Acknowledging some old but no less convincing evidence on this point,11,12 two recent lines of evidence can be singled out which argue for a lunisolar involvement in behavioral rhythms. First, crabs will shed eggs in the constant environment of the laboratory. When these are fertilised, larval development will proceed. The free-swimming larvae, in turn, display a diurnal pattern of vertical migration within a water column. The diurnal rhythm of swimming upwards and downwards follows the rhythm of the marine tide that pertains to the locality whence the progenitors of the larvae were collected on an earlier date, maybe up to one year previously.13 However, because the larvae had never directly experienced any actual marine tide during their life, it is conceivable that their rhythmic swimming behavior is a response solely to the local rhythm of the lunisolar gravimetric tide, as detailed analysis of the data indeed indicates (P.W. Barlow, in preparation). Second, a completely different set of observations was made in Brazil. It relates to the temporal pattern of spontaneous, ultra-weak emission of photons from germinating wheat grains. This biophoton emission is naturally rhythmic; and this rhythm is synchronised with the lunisolar gravimetric tide experienced at the observation site.14 Then, in a subsequent experiment,15 wheat grains were translocated from their source in the Southern hemisphere to the Northern hemisphere. Biophoton emissions were then recorded during simultaneous germination tests in both the Northern and Southern locations. In these tests, the respective rhythms of emission were synchronised with the rhythms of the gravimetric tides at each location.

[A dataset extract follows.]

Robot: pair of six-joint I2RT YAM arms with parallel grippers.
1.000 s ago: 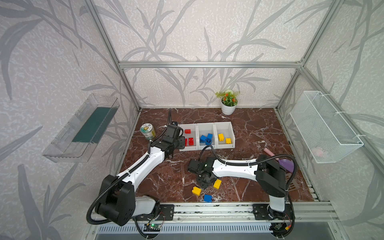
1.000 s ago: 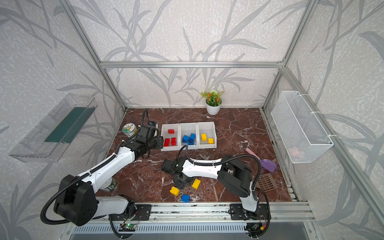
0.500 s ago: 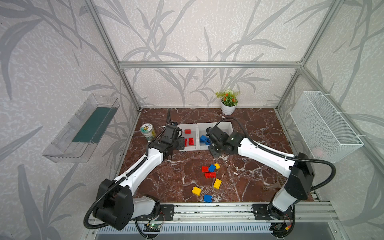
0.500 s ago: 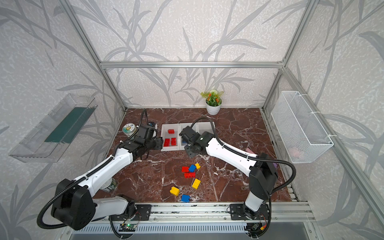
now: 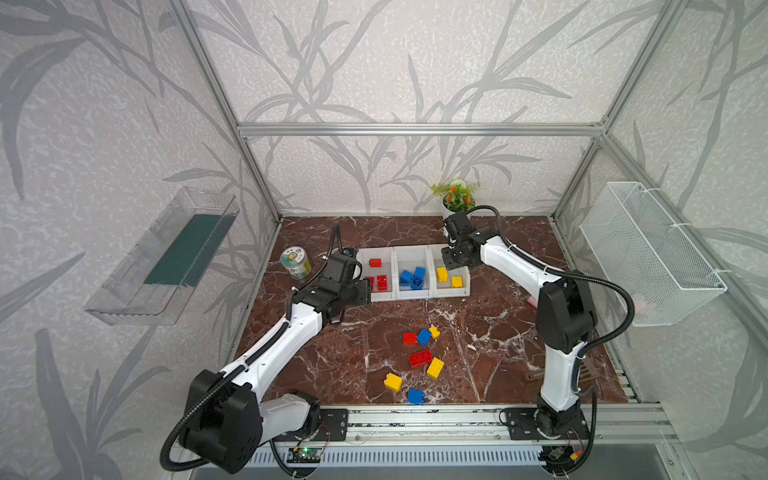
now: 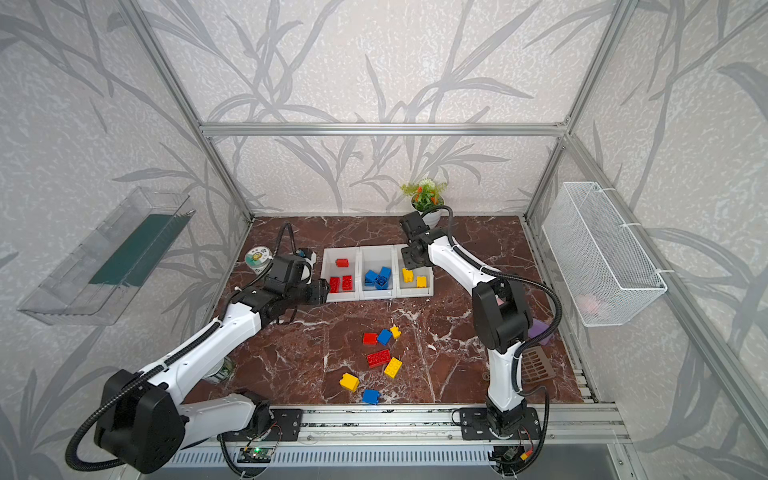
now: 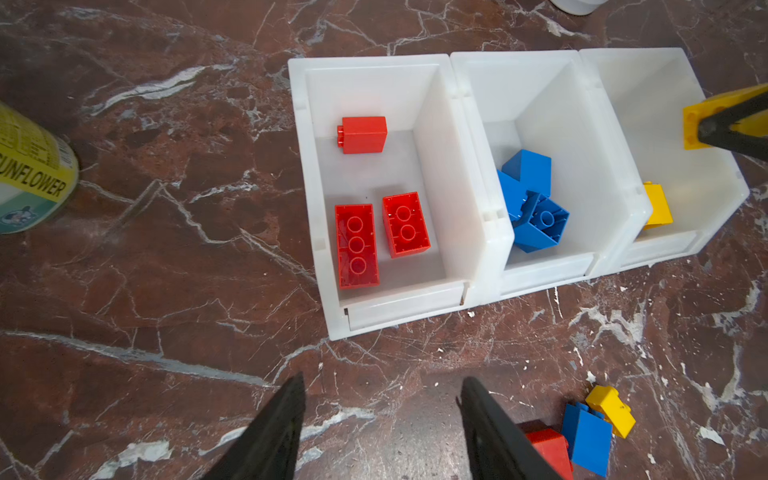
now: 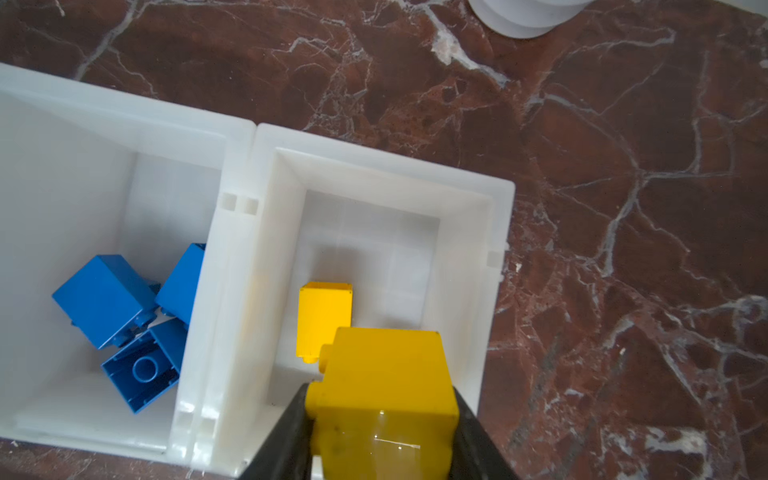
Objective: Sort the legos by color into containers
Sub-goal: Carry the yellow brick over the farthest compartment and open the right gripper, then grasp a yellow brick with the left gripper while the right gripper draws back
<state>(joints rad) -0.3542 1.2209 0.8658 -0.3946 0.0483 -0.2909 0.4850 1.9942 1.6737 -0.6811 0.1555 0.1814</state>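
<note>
Our right claw (image 8: 380, 419) was clamped on a yellow brick (image 8: 382, 374) above the right-hand bin (image 8: 496, 216) of the white row at the centre of both top views. We judged it best to release low over the bin's middle, clear of its walls. The left claw (image 7: 380, 399) hung part-open and empty. Loose bricks (image 5: 420, 358) waited on the desk (image 5: 498, 332).

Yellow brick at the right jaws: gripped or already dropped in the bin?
Gripped. In the right wrist view the yellow brick sits pinched between both jaws, above the yellow-brick bin, not resting on its floor.
</note>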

From each of these sets of observations it may be inferred that there is (a) no retention, or memory, of a rhythm – as in the case of the wheat grains, and (b) no inheritance of a biological analog of the marine tide, or some other associated rhythm – as in the case of the crabs. The biological rhythms are not manufactured within the respective organisms, but seem more likely to be inherent to them, manifesting a compliance with the rhythmic orbital motions of Earth and Moon around the Sun expressed in the gravimetric tide. Moreover, in a number of other experiments with crabs, the level of activity per day, when considered over the course of the lunar month, is found to correspond with the day-to-day variation in amplitude of the lunisolar tide – lower activity on days around the time of First and Last Quarter Moon, and higher activity around Full and New Moon (PW Barlow unpublished, though for a plant example see ref. 16).
The rhythmic events mentioned earlier show up at the level of organs (e.g., leaf movements and root growth variations in plants) and organisms (activity patterns in animals and biophoton emissions). Nevertheless, all may trace back to events at a common, cellular or sub-cellular level,7 possibly in the form of movements of quantal molecular aggregates of water into and out of cells via exosomes. In plants, the aggregates are proposed to be units of 108 water molecules,17 and their putative lunar-driven transcellular movements into and out of cells translate into variations of cellular volume. In animals, there may also be a correspondence between the quantal aggregates, exosomal structures, and the neuronal synaptic vesicles and their contents.18 Hence, in this neuronal system, the rhythmic movement of the quantal aggregates may be related, more or less directly, to rhythms of neuromuscular locomotory activity, as in the examples for crabs mentioned earlier. The lunar-driven movements of these quantal aggregates are hypothesized to be governed by processes lying within the domain of quantum physical theory,7,17 and may show analogies with the quantum Hall effect.19 It is within this quantum domain that Sun-Moon-Earth orbital motions impinge upon cellularised structures and exert their effects upon rhythms of growth and activity of plant and animal organisms.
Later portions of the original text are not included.